Napolitano to reset deadline for foreign cargo scanning
Homeland Security chief says cost, lack of adequate technology and inability to secure agreements with foreign governments make 2012 goal unrealistic.
Homeland Security Secretary Janet Napolitano confirmed Wednesday that her department will not be able to ensure that all maritime cargo entering U.S. ports will be scanned by 2012, and instead will take advantage of a loophole in the law to push the deadline back by at least two years.
Democrats put a legal requirement in the first bill they passed after taking control of Congress in 2007 that the Homeland Security Department must ensure that all cargo being shipped from foreign ports to the United States is scanned by nonintrusive inspection equipment by 2012.
Many Republicans said at the time that the requirement would be unworkable.
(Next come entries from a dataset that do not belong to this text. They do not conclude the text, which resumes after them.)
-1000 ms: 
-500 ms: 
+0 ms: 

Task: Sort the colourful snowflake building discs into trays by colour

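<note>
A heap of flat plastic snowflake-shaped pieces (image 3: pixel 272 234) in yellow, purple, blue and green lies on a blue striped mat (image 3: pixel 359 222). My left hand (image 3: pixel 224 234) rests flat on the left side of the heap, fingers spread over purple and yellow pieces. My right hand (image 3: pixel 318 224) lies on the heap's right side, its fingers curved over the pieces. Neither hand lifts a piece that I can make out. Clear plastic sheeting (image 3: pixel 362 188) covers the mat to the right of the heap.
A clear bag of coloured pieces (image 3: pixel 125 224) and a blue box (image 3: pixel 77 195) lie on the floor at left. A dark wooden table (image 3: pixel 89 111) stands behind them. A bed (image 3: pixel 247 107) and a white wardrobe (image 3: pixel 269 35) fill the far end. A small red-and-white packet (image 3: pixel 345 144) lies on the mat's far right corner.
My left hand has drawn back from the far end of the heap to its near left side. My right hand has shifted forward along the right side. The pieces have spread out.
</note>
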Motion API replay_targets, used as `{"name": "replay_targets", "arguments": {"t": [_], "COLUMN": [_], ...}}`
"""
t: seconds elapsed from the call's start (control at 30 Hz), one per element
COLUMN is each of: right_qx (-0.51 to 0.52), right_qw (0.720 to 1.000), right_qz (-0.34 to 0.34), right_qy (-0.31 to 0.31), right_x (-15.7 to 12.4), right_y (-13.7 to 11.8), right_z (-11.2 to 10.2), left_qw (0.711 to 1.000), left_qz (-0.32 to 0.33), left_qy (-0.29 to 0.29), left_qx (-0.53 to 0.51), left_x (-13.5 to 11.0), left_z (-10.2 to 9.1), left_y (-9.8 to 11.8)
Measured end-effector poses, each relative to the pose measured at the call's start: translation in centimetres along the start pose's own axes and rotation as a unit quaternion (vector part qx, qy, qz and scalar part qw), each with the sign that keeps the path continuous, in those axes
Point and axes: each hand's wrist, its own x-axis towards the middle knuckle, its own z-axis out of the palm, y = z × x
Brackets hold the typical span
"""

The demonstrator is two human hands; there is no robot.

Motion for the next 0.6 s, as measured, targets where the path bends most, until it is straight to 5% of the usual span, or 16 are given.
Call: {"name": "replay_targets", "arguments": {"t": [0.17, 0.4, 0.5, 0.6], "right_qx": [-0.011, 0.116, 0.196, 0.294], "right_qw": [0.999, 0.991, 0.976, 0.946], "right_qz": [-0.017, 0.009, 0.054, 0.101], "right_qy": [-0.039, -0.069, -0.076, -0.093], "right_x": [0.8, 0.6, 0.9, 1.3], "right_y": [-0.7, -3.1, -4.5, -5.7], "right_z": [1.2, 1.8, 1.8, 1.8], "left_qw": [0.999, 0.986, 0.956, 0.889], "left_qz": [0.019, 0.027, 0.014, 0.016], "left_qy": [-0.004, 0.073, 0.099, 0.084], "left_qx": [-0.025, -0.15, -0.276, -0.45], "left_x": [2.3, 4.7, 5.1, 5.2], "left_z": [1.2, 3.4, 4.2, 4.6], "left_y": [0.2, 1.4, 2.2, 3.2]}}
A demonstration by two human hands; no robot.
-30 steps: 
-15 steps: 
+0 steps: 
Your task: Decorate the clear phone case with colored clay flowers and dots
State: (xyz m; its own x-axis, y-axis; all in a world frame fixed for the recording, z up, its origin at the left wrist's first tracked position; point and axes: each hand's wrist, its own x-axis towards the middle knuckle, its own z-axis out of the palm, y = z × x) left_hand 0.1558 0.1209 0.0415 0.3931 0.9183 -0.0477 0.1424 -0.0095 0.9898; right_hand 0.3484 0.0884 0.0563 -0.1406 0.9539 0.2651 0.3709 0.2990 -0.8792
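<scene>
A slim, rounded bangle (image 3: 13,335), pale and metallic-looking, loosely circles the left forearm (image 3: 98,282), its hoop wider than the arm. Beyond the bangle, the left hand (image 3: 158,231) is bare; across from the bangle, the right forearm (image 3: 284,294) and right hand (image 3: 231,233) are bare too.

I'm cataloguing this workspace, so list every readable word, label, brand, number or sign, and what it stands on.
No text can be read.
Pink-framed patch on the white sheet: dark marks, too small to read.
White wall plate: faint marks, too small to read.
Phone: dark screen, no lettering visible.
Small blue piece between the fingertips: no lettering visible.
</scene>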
Napolitano told the Senate Commerce Committee Wednesday that the requirement is not realistic for several reasons, including cost, the lack of adequate technology and the inability to secure agreements with foreign governments.
The department plans to take advantage of a provision in the 2007 legislation that allows it to push the deadline back by two years, Napolitano said.
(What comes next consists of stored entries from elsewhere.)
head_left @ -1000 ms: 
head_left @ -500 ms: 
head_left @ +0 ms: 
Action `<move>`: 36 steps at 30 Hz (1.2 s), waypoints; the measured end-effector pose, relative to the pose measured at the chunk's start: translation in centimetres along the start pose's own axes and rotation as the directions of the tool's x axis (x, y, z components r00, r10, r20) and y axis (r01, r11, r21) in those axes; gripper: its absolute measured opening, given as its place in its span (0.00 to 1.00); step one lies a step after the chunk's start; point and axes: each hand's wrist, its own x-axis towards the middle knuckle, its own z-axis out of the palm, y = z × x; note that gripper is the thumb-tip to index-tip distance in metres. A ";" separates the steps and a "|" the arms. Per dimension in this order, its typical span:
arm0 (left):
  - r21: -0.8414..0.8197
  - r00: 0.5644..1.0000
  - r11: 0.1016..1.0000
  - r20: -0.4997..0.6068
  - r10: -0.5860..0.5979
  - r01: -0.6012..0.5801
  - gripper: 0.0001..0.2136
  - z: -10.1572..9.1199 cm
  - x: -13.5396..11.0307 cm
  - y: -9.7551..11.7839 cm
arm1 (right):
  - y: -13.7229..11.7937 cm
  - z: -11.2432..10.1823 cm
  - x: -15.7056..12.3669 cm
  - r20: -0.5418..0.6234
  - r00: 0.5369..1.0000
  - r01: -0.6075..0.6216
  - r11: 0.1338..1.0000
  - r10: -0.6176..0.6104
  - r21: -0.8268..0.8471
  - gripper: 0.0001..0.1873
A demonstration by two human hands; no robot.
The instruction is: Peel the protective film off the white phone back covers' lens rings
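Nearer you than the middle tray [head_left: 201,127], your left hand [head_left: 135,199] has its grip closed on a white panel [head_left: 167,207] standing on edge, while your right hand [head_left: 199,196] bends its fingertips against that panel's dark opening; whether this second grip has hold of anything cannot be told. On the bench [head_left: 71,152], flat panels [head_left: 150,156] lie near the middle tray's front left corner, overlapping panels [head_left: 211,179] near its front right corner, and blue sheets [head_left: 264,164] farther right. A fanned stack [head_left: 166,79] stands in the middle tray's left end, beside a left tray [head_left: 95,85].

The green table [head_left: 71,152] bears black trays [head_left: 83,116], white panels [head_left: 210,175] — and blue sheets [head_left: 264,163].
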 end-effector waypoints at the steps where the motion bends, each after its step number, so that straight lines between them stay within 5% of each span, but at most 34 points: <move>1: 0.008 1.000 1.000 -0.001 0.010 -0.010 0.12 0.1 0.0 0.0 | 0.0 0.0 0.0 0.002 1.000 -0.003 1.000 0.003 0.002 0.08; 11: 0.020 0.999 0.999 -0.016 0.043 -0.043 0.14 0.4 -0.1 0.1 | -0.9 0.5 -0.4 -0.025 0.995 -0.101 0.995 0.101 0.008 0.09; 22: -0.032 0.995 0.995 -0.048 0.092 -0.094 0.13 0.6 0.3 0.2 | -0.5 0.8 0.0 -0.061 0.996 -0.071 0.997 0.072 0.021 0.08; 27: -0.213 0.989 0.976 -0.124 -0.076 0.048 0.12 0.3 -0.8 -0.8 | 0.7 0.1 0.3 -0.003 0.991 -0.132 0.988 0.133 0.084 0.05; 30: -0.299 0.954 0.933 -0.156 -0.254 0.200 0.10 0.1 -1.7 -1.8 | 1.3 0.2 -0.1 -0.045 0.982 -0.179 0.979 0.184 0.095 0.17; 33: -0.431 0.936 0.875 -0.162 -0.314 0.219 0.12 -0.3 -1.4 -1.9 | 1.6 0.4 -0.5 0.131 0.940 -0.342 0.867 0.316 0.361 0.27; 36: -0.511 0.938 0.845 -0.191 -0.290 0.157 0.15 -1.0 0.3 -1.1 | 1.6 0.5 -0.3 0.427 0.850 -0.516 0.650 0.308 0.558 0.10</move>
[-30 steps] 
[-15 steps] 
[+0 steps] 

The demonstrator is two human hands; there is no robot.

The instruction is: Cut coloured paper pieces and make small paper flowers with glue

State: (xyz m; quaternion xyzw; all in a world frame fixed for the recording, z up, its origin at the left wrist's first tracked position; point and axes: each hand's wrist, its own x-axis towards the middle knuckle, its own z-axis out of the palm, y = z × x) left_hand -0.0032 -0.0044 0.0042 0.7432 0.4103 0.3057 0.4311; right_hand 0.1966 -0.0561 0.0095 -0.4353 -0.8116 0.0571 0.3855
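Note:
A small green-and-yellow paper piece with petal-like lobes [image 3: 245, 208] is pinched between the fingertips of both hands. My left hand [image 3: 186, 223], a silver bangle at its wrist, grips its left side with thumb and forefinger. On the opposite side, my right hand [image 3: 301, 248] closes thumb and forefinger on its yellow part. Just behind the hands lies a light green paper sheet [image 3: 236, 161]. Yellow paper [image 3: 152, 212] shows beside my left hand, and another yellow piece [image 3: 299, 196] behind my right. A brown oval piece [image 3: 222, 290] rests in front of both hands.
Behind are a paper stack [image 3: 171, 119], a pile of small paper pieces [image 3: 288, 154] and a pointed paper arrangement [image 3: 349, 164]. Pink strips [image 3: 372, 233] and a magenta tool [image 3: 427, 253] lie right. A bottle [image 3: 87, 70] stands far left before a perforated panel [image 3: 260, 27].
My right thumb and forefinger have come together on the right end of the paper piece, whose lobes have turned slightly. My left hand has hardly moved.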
But she added that the government has multiple programs to help secure cargo and prevent a nightmare scenario in which a weapon of mass destruction is smuggled into a U.S. port via a shipping container.
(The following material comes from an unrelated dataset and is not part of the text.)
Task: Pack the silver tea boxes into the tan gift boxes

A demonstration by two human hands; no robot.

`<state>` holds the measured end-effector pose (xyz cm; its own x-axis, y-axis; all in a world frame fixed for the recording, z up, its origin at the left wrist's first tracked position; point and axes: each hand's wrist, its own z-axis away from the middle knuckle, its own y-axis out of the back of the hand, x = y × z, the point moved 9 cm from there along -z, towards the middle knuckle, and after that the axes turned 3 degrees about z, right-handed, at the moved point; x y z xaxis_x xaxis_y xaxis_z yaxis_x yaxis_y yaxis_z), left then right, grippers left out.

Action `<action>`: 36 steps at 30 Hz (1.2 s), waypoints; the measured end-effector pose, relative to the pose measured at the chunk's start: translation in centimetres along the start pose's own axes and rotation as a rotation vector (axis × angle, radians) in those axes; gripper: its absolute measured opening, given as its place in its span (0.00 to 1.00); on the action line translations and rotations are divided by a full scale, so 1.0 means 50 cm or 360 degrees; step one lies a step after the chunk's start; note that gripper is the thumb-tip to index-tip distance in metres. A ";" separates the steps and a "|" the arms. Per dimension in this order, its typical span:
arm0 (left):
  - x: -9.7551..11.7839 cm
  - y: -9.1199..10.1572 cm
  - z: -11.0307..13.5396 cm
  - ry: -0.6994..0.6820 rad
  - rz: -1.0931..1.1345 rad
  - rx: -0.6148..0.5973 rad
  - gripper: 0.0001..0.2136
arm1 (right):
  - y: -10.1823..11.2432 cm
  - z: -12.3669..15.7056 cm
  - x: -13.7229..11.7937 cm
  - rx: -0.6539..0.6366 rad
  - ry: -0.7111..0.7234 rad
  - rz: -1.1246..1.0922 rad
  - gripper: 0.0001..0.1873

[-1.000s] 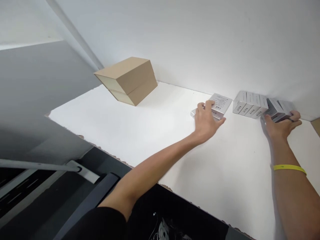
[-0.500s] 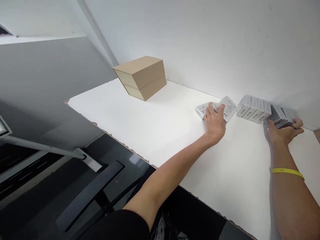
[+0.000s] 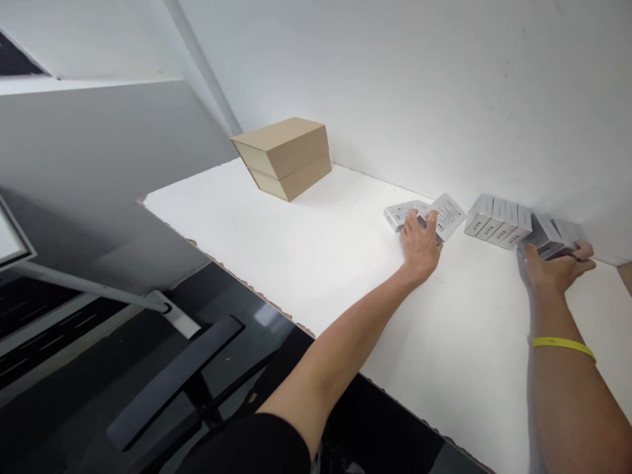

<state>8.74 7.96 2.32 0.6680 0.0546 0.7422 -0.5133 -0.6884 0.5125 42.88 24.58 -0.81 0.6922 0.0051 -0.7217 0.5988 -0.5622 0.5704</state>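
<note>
My left hand (image 3: 419,249) is closed on a small silver-white printed carton (image 3: 448,216), held tilted beside the thumb. Under and past its fingertips lie other cartons of the same kind, including a flat one (image 3: 396,216) at the left. Farther right, several matching cartons (image 3: 498,222) stand in a row near the wall. My right hand (image 3: 555,268) spans the leaning cartons (image 3: 547,236) at the right end of that row, its thumb on the near left side and its fingers round the right side. Its palm side is partly hidden.
Two stacked brown boxes (image 3: 296,158) with pale ends sit at the back left of the white table (image 3: 276,257). A wall (image 3: 419,99) runs behind the table. Below its ragged front edge is a dark chair armrest (image 3: 178,382).
The view has shifted slightly. My left fingers have moved a little on the cartons, and more of a carton behind them shows. My right hand keeps its grasp on the leaning cartons.
</note>
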 end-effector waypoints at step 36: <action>-0.118 0.150 -0.208 -0.0477 0.0471 -0.0773 0.36 | -0.005 -0.007 0.014 -0.0071 0.0050 0.0106 0.49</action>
<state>-4.65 9.99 6.28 0.5461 -0.3405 0.7654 -0.8376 -0.2332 0.4939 43.37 24.99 -1.31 0.7427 -0.0047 -0.6696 0.5681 -0.5247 0.6339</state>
"We should not believe that 100 percent scanning equates to 100 percent security," she said.
The Government Accountability Office issued a report Wednesday concluding that the department does not have a plan to scan all containers abroad. GAO added that the department plans to issue a blanket extension to all foreign ports by July 2012 to be in compliance with the law.
"Without a better understanding of the feasibility of such a policy to international commerce and security, a mandate of global proportions was unquestionably well intended, yet premature," said Senate Commerce Committee Chairman John (Jay) Rockefeller, D-W.Va.
The department believes the likelihood that a weapon of mass destruction could be smuggled in a cargo container is low. But the ramifications of a successful attack at a large port would lead to economic losses estimated at between $58 billion and $1 trillion, the GAO report said.
"The bottom line here is that the requirement to scan all U.S.-bound cargo, regardless of risk, at every foreign port is misguided and provides a truly false sense of security," said Senate Homeland Security and Governmental Affairs Committee ranking member Susan Collins, R-Maine.
"This GAO report highlights the substantial challenges we face with attempts to scan U.S.-bound cargo containers at foreign ports with X-ray technology," she added. "While we know this procedure will be disruptive of trade, we don't know whether this technology will work. It has yet to be proven effective at detecting radiological material."
GAO recommended that Homeland Security complete feasibility and cost analyses for scanning all cargo abroad and submit them to Congress.